Rewiring the Global Brain
How new communications technologies and old-fashioned human organization and trust can facilitate new century dialogues
In the immediate aftermath of last year’s Haiti earthquake, while many traditional interveners – starting with nation-states – struggled to cope with the scale of the disaster, Digicel used its cellular network to instantly transfer US $10 million in free telephone credits to its two million Haitian subscribers. Google implemented a ‘Person Finder’ tool to help families reunite. UPS, TNT and Agility pooled efforts to quickly move needed materials into the country.
Just as they have since the dawn of time, communications technologies – and their cognate, transportation technologies – are revolutionizing human affairs – and with these, the world’s strategic, economic and socio-political affairs. The recent Facebook-cum-Google-cum-Twitter-fuelled revolutions in the Arab world are but the latest manifestations of an age-old trend of technical revolution upending inflexible political systems.
The old broadcast model – with a central, executive group deciding what is to be discussed – is gone. We decide what we wish to talk about, and how much energy we invest in initiating and responding. For businesses and governments, the words of Xenocrates – “I have often regretted my speech, never my silence” – may once have proved useful, but they are no longer instructive or viable in a world in which issues go viral in minutes, and in which opinions are framed within hours. Silence is no longer an option; it is an abdication.
Attempts to silence others are also increasingly ineffective. When the Mubarak regime cut down Egyptian Internet and mobile lines, Google and Twitter launched a ‘Call to Tweet’ service, which meant that people with landlines could call a number to leave a voice ‘tweet’ on a voicemail. Other citizens could call the same number to listen to the tweet. The Arab expatriate community took this a step further – self-organizing a group of volunteers who would translate these voice tweets into English and French, and then broadcast them on Twitter.
So how to organize in today’s highly connected, multi-stakeholder world in order to absorb and benefit from these new-century innovations? The massive expansion in information available to all has not increased by one minute the time available for its absorption. While technology advances at an ever-accelerating rate, the human brain and its wiring are essentially the same as those enjoyed by humankind’s caveman ancestors some 20,000 or 30,000 years ago. Today, people still tend to have tribal instincts; they have a limited circle of close connections (which, even for the Facebook generation, appears to generally plateau at around 100 other people); they tend to learn experientially; and they often react to stressful situations by reverting to behaviour patterns that worked in the past – even if the actual working context has changed markedly.
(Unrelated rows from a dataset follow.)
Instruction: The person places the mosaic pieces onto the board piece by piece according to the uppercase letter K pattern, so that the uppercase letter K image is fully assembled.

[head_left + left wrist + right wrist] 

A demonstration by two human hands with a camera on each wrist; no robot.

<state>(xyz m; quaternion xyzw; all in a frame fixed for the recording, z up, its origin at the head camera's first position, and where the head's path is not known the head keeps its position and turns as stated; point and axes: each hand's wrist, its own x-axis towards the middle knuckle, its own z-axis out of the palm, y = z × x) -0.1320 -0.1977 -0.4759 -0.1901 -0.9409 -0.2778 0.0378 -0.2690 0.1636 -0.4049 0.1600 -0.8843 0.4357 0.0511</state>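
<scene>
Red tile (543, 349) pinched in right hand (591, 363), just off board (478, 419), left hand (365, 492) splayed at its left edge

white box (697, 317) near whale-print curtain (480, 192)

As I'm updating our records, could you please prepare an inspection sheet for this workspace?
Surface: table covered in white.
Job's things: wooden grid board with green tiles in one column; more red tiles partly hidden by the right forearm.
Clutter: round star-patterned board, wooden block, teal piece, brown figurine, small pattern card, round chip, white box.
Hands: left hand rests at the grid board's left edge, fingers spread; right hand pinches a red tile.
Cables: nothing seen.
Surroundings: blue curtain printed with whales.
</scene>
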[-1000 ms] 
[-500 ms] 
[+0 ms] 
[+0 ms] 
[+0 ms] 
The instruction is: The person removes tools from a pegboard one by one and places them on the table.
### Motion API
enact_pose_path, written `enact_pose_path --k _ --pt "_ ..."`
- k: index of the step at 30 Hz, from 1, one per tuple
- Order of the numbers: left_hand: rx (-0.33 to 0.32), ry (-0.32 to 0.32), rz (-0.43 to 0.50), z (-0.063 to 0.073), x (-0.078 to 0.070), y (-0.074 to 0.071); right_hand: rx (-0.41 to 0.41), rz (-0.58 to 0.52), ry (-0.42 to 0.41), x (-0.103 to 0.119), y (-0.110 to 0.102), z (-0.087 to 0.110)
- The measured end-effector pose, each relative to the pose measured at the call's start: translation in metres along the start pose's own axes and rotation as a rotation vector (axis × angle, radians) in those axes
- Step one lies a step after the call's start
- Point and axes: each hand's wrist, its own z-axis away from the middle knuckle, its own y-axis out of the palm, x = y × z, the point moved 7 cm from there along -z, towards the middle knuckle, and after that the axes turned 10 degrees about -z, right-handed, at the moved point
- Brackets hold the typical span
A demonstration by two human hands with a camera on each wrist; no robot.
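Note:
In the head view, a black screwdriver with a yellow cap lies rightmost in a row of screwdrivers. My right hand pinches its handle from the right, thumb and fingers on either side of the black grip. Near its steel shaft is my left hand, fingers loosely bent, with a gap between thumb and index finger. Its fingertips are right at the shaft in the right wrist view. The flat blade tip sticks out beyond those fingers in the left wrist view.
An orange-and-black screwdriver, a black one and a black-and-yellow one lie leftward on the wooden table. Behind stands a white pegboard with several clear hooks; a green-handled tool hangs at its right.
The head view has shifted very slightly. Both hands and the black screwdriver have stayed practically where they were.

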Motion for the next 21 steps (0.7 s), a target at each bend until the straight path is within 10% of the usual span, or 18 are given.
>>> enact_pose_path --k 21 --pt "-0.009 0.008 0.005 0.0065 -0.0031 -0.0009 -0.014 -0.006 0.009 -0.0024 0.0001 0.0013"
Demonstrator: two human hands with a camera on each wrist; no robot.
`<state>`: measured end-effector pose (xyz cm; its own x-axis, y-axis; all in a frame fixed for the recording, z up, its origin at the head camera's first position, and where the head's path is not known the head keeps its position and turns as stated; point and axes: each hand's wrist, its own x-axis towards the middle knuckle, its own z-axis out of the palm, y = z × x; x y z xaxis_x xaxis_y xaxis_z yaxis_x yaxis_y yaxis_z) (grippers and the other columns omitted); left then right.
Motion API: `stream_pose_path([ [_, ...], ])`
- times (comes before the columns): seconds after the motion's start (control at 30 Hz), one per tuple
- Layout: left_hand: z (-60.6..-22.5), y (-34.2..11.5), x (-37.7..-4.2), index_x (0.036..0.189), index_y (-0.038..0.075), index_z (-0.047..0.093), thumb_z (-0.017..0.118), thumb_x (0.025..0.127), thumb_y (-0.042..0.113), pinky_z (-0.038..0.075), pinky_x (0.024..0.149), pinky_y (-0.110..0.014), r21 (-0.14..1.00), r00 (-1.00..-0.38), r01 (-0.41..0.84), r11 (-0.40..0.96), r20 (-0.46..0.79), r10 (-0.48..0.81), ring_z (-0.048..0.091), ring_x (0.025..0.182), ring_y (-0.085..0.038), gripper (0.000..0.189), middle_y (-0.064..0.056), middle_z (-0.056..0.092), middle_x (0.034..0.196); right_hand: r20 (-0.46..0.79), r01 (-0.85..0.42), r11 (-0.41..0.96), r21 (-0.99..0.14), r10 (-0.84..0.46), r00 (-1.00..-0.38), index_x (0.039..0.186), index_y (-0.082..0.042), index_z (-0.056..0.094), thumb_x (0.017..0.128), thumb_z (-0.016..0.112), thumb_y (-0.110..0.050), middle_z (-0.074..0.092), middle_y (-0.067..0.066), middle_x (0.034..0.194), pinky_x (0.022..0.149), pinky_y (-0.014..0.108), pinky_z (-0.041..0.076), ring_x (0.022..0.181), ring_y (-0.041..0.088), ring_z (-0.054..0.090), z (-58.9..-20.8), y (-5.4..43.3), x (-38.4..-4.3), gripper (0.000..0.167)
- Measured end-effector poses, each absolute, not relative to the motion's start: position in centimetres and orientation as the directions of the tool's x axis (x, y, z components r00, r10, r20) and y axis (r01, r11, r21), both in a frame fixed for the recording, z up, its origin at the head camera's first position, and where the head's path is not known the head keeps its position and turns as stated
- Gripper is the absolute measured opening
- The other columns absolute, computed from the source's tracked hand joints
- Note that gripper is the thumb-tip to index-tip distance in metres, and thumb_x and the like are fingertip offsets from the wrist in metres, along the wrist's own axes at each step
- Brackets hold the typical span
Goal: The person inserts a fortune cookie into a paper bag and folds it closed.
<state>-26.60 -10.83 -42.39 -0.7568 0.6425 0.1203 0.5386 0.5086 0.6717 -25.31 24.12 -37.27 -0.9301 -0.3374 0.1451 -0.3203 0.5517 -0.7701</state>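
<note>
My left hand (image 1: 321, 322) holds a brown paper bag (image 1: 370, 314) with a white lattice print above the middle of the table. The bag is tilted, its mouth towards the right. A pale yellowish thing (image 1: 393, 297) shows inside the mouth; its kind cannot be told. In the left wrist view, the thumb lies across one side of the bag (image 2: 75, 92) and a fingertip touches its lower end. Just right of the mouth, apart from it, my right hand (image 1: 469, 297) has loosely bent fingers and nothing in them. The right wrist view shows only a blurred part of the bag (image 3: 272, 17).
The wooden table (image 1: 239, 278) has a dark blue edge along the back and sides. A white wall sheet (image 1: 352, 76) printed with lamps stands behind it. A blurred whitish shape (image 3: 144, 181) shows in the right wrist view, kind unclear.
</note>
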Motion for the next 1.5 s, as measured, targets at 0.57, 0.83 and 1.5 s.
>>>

The global brain must be ‘rewired,’ as it were. This means bringing together the capabilities of groups and individuals from around the world in a wholly interconnected way in order to reflect the inter-relationships of the myriad challenges faced in this new century. One leading approach to this ‘rewiring’ has identified some 78 different global issues, assembled the top 15 to 20 thought-leaders in each of these fields, and then physically brought these 1,500 thought-leaders – all told – together once a year in order to increase the aggregate mutual understanding and problem-solving capacity across the key issues. (A sobering statistic: while experts in these exercises tended to know 70 percent of the other experts in their own group, they tended to know only 10 percent of the key experts in other groups that they had identified as most critical to resolving their issues.)
A critical element of rewiring the global brain will be renewing ‘how we talk to each other’ – this, evidently, in light of the said new communications technologies. Lengthy written texts are increasingly irrelevant when trying to address complex, dynamic issues with a heterogenous set of global actors. Convening and catalyzing the right conversations with the right players is becoming more important than any amount of erudite deskwork. Successful dialogue – or perhaps more precisely, multilogue – will be the synapses that increase the connections between the different nodes of global challenges.
The best conversations – and multilogues – evidently take place in a climate of mutual trust. No surprise, then, that a recent review – conducted by the Gates Foundation and others on the innovative partnerships that are transforming Africa – concluded: “If you want an effective partnership, start by getting to know your partner.”
Robert Greenhill is Managing Director of the World Economic Forum. Previously, he was President of the Canadian International Development Agency (CIDA) and President of the International Group of Bombardier Inc.